> **ACTION ITEM**
Return all of the data verbatim, dropping any picture.

> **EXERCISE DATA**
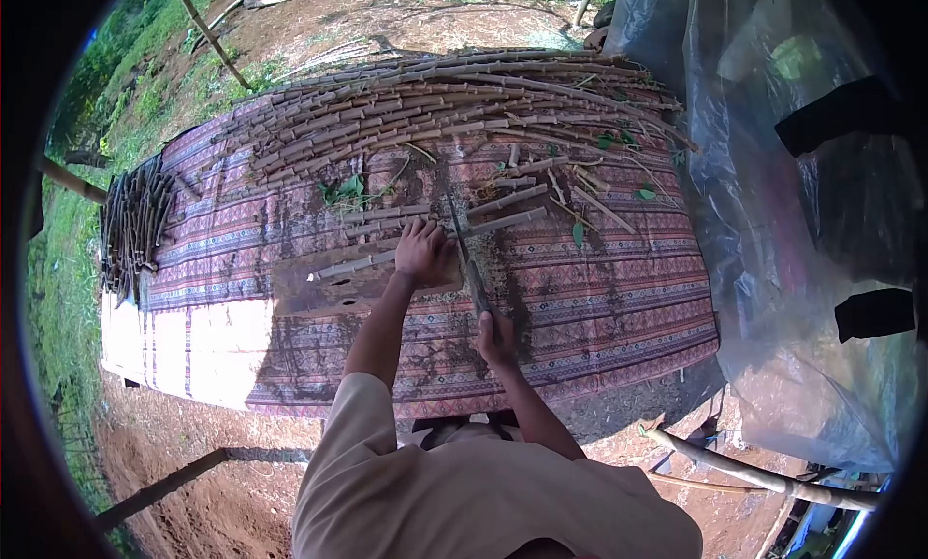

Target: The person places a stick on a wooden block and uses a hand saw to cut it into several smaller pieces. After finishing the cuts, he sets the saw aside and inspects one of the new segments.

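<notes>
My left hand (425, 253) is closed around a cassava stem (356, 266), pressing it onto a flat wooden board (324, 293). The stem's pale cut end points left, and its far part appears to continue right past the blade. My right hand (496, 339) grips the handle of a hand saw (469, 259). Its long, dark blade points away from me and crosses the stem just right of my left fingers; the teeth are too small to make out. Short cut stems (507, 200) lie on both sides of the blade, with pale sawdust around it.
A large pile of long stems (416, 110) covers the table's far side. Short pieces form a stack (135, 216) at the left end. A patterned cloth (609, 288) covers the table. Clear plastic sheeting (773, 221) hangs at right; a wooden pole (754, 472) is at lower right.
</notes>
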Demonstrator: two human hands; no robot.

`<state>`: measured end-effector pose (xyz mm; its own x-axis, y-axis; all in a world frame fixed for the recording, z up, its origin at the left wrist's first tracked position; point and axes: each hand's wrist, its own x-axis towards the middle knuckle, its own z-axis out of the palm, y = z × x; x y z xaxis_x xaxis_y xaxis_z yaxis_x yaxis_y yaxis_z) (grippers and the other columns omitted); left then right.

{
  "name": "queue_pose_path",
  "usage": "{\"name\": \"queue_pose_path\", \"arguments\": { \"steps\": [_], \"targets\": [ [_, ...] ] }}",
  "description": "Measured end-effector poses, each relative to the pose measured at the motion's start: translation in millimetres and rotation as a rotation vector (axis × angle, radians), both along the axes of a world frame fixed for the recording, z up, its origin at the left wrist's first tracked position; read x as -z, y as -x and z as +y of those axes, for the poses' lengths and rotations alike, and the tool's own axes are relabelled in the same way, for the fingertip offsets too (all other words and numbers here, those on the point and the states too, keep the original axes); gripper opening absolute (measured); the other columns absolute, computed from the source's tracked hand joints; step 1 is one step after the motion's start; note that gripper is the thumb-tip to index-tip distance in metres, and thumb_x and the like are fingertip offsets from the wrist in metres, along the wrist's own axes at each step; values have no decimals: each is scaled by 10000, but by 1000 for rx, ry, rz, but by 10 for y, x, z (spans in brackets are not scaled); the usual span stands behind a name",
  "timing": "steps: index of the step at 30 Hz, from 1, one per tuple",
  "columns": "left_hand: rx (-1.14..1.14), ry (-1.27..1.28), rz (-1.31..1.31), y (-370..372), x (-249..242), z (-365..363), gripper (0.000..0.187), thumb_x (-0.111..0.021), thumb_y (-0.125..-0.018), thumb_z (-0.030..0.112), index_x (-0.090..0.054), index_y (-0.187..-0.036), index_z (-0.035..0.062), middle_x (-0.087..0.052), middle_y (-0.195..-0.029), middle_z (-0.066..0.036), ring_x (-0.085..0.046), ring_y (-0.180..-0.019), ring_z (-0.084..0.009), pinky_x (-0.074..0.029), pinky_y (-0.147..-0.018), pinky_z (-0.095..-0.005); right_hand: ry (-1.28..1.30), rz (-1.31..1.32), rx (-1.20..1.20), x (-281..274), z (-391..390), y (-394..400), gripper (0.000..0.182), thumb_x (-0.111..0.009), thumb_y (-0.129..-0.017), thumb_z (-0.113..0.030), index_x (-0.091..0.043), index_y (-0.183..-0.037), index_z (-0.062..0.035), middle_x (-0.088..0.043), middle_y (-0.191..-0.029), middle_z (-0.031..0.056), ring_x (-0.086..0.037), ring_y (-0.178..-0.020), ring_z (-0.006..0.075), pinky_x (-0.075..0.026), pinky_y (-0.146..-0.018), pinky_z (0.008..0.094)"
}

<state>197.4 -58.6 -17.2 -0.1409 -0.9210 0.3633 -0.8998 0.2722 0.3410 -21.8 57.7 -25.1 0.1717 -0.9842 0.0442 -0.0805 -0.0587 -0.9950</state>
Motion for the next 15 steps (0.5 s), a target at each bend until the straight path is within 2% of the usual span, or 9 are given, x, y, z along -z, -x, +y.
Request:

> **YOUR RESPONSE**
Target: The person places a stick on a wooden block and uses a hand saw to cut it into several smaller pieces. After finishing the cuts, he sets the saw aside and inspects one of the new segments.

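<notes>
My left hand (425, 253) is closed around a cassava stem (356, 266), pressing it onto a flat wooden board (324, 293). The stem's pale cut end points left, and its far part appears to continue right past the blade. My right hand (496, 339) grips the handle of a hand saw (469, 259). Its long, dark blade points away from me and crosses the stem just right of my left fingers; the teeth are too small to make out. Short cut stems (507, 200) lie on both sides of the blade, with pale sawdust around it.
A large pile of long stems (416, 110) covers the table's far side. Short pieces form a stack (135, 216) at the left end. A patterned cloth (609, 288) covers the table. Clear plastic sheeting (773, 221) hangs at right; a wooden pole (754, 472) is at lower right.
</notes>
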Demonstrator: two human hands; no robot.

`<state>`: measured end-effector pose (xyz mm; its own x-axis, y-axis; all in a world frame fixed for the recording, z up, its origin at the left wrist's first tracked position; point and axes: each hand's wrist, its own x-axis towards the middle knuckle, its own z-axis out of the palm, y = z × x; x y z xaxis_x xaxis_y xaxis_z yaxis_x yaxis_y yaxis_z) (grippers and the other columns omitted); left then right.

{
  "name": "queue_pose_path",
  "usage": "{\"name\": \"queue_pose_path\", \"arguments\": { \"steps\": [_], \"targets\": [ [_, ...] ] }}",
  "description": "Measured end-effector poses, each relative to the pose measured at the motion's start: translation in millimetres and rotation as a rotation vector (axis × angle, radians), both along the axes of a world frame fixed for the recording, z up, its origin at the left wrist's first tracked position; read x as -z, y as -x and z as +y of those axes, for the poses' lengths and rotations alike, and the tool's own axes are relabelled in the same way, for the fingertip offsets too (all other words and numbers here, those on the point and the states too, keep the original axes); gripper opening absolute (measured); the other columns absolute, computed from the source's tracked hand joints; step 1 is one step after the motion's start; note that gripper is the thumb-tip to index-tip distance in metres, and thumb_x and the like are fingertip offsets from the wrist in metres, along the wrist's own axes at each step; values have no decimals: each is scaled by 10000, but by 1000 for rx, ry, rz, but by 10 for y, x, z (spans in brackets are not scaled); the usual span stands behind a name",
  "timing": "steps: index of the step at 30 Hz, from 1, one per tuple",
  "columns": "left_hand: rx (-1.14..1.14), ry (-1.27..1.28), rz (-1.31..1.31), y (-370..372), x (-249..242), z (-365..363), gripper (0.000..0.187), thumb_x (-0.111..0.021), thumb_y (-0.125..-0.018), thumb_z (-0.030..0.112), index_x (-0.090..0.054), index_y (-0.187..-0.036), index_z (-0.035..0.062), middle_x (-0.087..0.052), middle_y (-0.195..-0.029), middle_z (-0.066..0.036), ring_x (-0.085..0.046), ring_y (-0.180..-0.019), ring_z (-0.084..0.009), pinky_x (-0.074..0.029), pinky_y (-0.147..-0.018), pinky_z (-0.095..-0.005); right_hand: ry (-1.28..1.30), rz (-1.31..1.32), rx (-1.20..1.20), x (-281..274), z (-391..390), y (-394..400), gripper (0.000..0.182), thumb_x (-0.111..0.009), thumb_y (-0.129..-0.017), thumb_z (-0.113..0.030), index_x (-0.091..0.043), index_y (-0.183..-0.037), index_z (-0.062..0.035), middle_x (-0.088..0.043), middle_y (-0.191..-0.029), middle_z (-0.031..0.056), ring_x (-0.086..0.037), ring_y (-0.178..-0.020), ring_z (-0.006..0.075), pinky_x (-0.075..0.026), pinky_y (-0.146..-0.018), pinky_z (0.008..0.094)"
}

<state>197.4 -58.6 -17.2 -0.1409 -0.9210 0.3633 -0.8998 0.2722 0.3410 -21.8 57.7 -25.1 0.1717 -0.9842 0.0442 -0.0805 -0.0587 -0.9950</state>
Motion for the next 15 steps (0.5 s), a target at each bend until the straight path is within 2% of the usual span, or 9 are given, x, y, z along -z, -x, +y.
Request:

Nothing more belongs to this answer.